Once the correct port is located, you're in precisely the same situation that you are if you hadn't moved ssh.
Is 3 really that necessary? Are there often cases where an up-to-date ssh daemon gets cracked even though it is on a high port and allowing only public key logins of specified users with a small number of retries?
Do not under estimate the zerg. Although ssh servers on different ports are "harder" to find, they are still not invisible. Try changing your banner, using 'port knocking', TCIP fingerprint spoofing, and other obfuscation techniques. Nothing is 100%, but you can still have really secure boxes. Proper admins are your best line of defense.
OpenVPN is capable of providing a much, much smaller attack surface than OpenSSH (see http://news.ycombinator.com/item?id=1665773), and can be run entirely chroot'd and setuid such that even if an attacker does compromise OpenVPN, they can not necessarily gain further access.
There seems to be a prevailing lack of understanding that bad passwords are not the only concern when using SSH. The daemon itself may be vulnerable to exploit (and in the past, it has been).
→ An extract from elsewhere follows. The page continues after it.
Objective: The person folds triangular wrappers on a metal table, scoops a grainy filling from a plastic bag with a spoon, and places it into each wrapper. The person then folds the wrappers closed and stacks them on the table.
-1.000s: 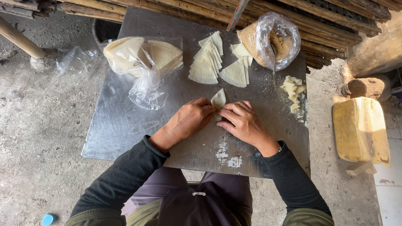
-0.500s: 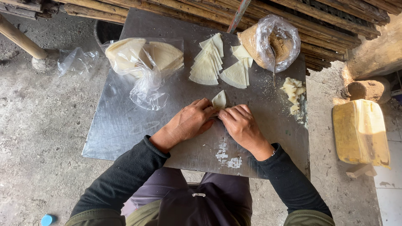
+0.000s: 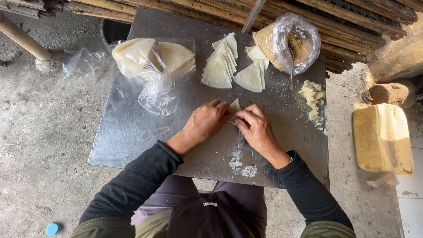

For instance, instead of this irregular "knock" routine, which is a fuss to implement, why can't there be a standard protocol for requesting firewall access? There's a standard for punching holes in local firewalls to open external ports, so why can't the same thing be applied in reverse to remote hosts?
With a proper access control mechanism, ssh-key driven, LDAP-backed or otherwise, it should be possible to send a packet to the remote firewall with enough information to verify identity and open the port as required. That would prevent scan attacks from working because none of the probes would be properly signed and the host port would appear closed.
Now I get to drive out to the datacenter. Whoops.